In my personal experiments, Namsel works fairly well on high quality images of standard font Uchen script, such as recently printed book pages. It fails completely on lower quality images and prints, often producing blank pages. With high quality images of out-of-sample fonts I have observed error rates on the order of multiple characters per short section of text. Despite the impression given by the Namsel paper, the performance seems to me to be very poor. Sadly this can be typical of academic publications in machine learning.
There is now also a closed-source Google OCR system called Vision AI that can process similar inputs to Namsel, with similar accuracy. It works OK, not great, on high quality images. It especially struggles on the extended Tibetan Sanskrit alphabet. In my experiments this system performed somewhat better than Namsel (I suspect it was developed by the same person).

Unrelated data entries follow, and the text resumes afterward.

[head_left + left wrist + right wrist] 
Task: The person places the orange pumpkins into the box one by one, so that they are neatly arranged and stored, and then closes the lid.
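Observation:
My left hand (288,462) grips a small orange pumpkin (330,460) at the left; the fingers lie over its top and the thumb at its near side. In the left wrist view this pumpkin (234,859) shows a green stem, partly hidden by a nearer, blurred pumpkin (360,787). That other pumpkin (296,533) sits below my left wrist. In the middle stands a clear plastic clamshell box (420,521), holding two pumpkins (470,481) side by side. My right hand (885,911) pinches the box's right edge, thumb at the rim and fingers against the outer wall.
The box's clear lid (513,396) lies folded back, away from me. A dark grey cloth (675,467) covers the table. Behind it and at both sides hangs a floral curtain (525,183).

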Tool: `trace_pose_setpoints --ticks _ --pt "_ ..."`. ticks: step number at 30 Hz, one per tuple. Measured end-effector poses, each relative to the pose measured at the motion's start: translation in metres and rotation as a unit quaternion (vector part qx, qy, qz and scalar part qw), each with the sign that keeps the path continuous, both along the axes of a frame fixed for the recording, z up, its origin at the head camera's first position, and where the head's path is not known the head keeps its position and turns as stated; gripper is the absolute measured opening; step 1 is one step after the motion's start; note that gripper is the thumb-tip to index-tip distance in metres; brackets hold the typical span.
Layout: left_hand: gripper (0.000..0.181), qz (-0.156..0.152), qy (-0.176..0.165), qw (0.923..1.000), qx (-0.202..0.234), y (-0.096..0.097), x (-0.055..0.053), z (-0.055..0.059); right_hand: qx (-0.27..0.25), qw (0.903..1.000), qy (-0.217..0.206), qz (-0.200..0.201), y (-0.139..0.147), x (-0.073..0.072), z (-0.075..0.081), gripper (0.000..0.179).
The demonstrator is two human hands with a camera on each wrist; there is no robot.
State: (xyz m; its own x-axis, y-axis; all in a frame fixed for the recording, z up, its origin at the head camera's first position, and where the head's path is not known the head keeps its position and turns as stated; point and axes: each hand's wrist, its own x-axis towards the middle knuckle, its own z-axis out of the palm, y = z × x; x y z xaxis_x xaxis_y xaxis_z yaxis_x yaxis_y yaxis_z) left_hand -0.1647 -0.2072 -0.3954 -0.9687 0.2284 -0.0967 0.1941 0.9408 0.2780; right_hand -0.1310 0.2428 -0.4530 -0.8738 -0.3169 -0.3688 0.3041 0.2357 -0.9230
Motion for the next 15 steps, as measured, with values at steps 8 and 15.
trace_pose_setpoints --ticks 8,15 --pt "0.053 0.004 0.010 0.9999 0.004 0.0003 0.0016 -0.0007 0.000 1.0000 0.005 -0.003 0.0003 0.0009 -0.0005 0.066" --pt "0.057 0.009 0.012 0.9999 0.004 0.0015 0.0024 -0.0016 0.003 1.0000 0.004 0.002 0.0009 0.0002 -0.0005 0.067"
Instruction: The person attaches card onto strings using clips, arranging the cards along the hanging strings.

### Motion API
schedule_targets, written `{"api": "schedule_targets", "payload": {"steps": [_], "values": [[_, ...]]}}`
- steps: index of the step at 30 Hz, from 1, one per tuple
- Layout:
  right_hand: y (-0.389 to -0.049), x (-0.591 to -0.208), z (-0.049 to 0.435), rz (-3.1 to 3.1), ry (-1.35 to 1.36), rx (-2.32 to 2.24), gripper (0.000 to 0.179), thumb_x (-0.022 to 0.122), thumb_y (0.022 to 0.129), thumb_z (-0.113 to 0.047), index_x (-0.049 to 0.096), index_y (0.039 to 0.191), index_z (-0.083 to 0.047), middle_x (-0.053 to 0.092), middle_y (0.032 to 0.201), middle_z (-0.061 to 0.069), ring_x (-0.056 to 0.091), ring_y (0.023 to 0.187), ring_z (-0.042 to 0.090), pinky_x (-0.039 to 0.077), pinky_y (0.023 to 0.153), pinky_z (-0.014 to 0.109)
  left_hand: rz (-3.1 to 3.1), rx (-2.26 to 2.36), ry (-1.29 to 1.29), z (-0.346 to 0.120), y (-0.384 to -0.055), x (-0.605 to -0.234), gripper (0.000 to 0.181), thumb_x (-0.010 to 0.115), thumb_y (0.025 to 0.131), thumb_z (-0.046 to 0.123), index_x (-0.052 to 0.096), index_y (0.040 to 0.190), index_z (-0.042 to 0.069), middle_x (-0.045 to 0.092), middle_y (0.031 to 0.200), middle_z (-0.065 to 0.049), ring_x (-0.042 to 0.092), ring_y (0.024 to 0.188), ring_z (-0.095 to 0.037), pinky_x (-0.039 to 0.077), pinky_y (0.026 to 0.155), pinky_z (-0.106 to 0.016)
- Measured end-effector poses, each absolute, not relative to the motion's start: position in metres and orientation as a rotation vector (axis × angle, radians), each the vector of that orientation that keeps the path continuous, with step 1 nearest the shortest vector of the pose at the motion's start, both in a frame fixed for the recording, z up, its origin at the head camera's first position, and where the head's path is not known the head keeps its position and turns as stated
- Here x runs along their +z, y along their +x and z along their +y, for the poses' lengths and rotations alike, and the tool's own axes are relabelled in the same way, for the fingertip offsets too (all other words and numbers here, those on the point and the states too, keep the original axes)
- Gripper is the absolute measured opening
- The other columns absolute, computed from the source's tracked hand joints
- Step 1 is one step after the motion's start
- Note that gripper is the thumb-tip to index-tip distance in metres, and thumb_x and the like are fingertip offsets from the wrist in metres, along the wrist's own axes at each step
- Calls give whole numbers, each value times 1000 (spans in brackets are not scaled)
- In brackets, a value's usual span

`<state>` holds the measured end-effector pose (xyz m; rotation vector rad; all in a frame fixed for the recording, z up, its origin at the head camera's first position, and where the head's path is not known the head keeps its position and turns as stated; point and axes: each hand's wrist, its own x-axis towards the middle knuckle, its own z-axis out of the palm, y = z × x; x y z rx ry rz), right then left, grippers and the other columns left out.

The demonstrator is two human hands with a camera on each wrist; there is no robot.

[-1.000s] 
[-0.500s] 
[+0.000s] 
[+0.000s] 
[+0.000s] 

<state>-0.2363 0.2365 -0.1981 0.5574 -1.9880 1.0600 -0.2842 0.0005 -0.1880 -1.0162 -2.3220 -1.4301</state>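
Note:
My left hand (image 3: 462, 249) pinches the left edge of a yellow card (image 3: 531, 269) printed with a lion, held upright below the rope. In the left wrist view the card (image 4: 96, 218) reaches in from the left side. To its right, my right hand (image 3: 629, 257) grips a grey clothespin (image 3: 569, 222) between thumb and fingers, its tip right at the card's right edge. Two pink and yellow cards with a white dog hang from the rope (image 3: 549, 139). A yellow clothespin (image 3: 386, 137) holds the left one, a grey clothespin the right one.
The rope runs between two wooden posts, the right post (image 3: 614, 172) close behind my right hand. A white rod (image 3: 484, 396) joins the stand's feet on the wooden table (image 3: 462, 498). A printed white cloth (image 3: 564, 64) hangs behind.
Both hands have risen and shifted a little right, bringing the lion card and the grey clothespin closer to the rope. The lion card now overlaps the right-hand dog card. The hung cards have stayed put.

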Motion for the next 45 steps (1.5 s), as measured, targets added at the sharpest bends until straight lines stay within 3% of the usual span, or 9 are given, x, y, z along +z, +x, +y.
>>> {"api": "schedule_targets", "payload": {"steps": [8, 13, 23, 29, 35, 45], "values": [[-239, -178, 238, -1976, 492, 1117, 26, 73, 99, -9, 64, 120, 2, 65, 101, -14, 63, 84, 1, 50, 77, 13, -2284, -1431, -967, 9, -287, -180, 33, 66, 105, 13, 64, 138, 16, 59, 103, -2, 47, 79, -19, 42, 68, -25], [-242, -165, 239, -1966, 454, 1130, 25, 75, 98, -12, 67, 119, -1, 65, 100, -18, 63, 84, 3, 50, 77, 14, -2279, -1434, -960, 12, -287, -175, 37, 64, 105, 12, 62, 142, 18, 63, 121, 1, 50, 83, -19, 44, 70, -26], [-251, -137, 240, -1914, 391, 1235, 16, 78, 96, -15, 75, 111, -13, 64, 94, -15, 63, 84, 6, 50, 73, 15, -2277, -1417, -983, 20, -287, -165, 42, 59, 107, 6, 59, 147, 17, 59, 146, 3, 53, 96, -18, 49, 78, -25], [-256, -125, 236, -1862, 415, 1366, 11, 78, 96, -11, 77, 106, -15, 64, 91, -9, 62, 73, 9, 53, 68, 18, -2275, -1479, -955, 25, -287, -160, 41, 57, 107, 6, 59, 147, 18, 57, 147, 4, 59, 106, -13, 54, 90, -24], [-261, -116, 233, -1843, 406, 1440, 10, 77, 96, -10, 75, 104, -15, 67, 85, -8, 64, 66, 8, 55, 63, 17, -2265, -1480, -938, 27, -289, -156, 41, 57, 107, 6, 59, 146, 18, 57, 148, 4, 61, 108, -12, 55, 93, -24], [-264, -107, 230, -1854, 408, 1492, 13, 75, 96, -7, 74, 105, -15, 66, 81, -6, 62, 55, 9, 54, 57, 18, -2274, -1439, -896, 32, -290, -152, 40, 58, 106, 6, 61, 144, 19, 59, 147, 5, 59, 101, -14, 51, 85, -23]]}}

It again suffers from excessive memorization of fonts and cannot process low quality images or poorly preserved prints.
Proposal
Use modern one-shot OCR techniques such as TrOCR that do not require object detector labels (bounding boxes) for training. These can be pre-trained on various digitizations of the Kangyur and Tengyur, as well as synthetic text with a wide variety of augmentations and corruptions. We can then experiment with fine-tuning them to rapidly improve their performance on specific texts that are being digitized.
This will enable archivists and Tibetologists to make tradeoffs during OCR between accuracy and effort, while still providing a high accuracy baseline. Collaboration with archivists such as the BDRC would be very useful.